When my tears could not be stifled, he sighed more heavily. "Please stop," he pleaded, but I didn't turn. Instead, I spoke to the window, unable to face him.

"Listen here: I'm not moving, alright? I love this house….There's just something about it. It spoke to me the moment I set my eyes on it…I cannot bear to part with it now that it's mine. It was as if…as if it spoke to me on some level…Imploring me to fill it up, to make it something again…After all that time just sitting there, all empty…Well I'm prepared to take whatever you've got to dish out! I don't expect you to understand, let alone care, about what I'm saying – This is how I feel, and if you don't like it, you're just going to have to live with your discomfort." I sniffed.

"But I do understand," he replied, softly now. "I built it, this house.
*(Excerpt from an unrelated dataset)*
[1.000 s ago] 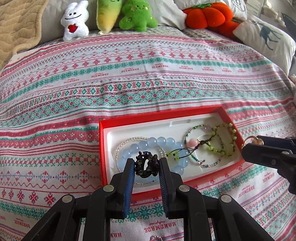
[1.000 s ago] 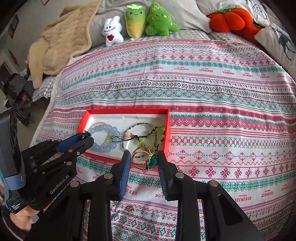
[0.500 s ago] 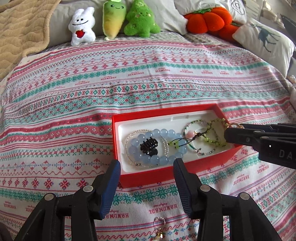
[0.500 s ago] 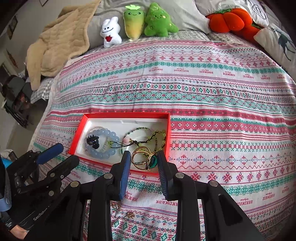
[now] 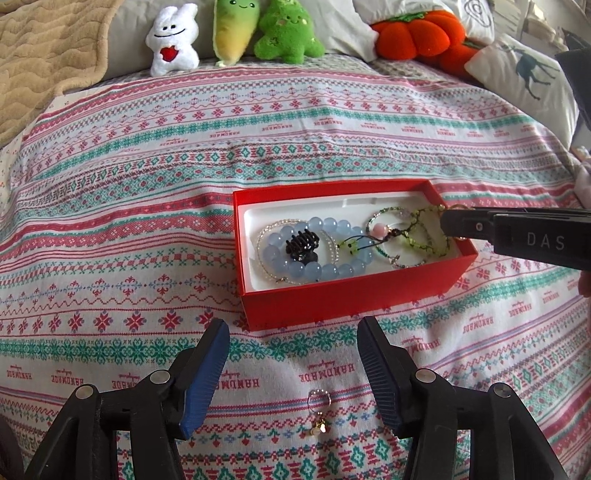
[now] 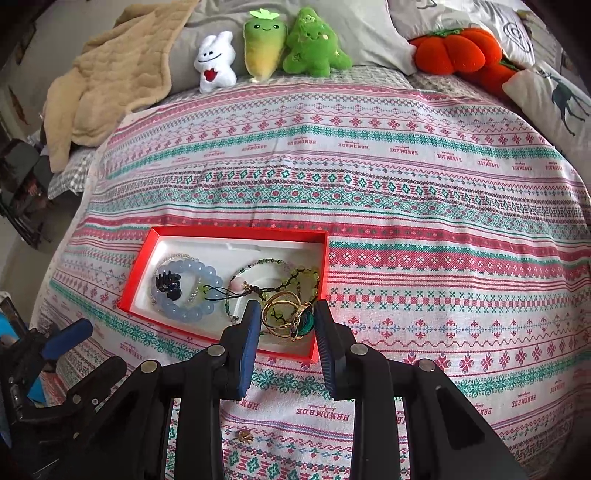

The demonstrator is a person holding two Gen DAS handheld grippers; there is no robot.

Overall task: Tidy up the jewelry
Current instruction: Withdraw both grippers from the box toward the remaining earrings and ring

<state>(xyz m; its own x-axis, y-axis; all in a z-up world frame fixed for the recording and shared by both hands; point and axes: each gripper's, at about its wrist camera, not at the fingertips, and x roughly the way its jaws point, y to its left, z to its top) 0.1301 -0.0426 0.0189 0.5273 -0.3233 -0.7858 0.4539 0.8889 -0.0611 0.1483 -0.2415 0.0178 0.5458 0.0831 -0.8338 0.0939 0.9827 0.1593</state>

I know how I feel about it…I know how others should feel about it. I made it to be that way. I paid attention to every detail. I was careful about everything: the wood, the fabric, the views, and the carvings – I made them all to fit just the right feeling that I wanted expressed for each room. The furniture! Everything! I did it all, so I understand…I've just never met anyone who's truly felt that deeply about it before…" I turned to look at him – his emerald eyes looked as if they were seeing me with new light, his face no longer angry.

"Well, you like the house, do you?" he asked, and I nodded. "Well that counts in your favor. And you've got spunk – you didn't scare like all the others, so that's in your favor as well." He looked me up and down and I felt suddenly self-conscious. "Alright then," he sighed, "You can stay." I scoffed.

"Thank you, kind sir," I replied snarkily, "for your permission – as if I needed it," I added quietly to myself. He heard though, but he merely smirked.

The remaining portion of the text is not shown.